Fun with Morse Code

This article previously appeared in issue 14 of The Monad.Reader.

Introduction

In a post to reddit, user CharlieDancey presented a challenge to write a short and clever morse code decoder. Of course, what could be more clever than writing it in Haskell? ;-)

In the following, I’ll present a series of solutions that gradually include dichotomic search (the straightforward generalization of binary search), stack-based languages or reverse polish notation, and finally deforestation (also called fusion), an optimization technique specific to purely functional languages like Haskell.
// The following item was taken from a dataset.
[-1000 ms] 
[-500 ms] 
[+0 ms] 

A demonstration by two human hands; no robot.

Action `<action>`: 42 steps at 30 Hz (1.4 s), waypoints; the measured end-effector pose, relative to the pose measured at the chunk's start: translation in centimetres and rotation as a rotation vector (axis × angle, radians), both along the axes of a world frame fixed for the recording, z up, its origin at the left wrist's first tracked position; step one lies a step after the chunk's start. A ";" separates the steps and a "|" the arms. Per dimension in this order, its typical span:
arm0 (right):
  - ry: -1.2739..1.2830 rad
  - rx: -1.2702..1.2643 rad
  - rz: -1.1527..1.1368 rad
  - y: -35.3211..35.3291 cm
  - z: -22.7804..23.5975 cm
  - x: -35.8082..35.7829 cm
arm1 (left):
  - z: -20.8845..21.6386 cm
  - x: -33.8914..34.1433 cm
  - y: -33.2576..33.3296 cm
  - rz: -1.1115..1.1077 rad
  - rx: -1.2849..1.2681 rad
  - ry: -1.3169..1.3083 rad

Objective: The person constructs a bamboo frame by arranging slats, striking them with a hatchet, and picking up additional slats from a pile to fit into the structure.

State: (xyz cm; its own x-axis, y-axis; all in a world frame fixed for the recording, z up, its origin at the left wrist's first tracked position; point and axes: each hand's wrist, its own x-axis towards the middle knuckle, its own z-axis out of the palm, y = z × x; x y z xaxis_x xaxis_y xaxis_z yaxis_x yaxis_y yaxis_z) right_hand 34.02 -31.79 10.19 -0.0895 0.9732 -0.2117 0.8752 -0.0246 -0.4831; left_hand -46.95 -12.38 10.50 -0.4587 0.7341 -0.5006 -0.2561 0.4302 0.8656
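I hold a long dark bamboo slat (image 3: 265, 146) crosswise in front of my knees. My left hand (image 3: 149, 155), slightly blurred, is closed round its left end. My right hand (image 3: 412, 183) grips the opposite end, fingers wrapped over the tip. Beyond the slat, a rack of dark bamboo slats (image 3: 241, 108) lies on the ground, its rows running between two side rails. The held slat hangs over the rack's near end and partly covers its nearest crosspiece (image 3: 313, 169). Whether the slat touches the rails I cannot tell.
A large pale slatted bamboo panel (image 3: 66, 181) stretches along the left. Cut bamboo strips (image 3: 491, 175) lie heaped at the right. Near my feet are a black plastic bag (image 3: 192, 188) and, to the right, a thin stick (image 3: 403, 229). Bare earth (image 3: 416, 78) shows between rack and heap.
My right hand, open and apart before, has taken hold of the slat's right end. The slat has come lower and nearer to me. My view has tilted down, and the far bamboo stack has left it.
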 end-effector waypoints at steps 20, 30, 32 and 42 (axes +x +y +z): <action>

For your convenience, source code for the individual sections is available.

A simple first solution

Morse code was designed to be produced and read, or rather heard by humans, who have to memorize the following table:

International Morse Code

To write a program that decodes sequences of dots and dashes like

-- --- .-. ... .    -.-. --- -.. .

into letters, we will have to store this table in some form. For instance, we could store each letter and corresponding morse code in a big association list

type MorseCode = String

dict :: [(MorseCode, Char)]
dict =
    [(".-"   , 'A'),
     ("-..." , 'B'),
     ("-.-." , 'C'),
     ...

which we name dict because it’s a dictionary translating between the latin alphabet and morse code. To decode a letter, we simply browse through this list to determine whether it contains a given code of dots and dashes

decodeLetter :: MorseCode -> Char
decodeLetter code = maybe ' ' id $ lookup code dict

Decoding a whole sequence of letters is done with

decode = map decodeLetter . words

so that we have for example

> decode "-- --- .-. ...    . -.-. --- -.. ."
"MORSECODE"

Of course, association lists are a rather slow data structure. A binary search tree, trie, or hash table would be a better choice. But fortunately, it is very easy to change data structures in Haskell. All you have to do is to a qualified import of a different module, such as Data.Map, and change the definition of dict to

dict :: Data.Map.Map MorseCode Char
dict = Data.Map.fromList $
    [(".-"   , 'A'),
     ("-..." , 'B'),
     ("-.-." , 'C'),
     ...

and use Data.Map.lookup instead of Data.List.lookup.

Dichotomic search

Faithfully replicating the morse code table is clear and preferable, but makes for quite large source code. So, let’s make an exception today and think of something as clever as we can.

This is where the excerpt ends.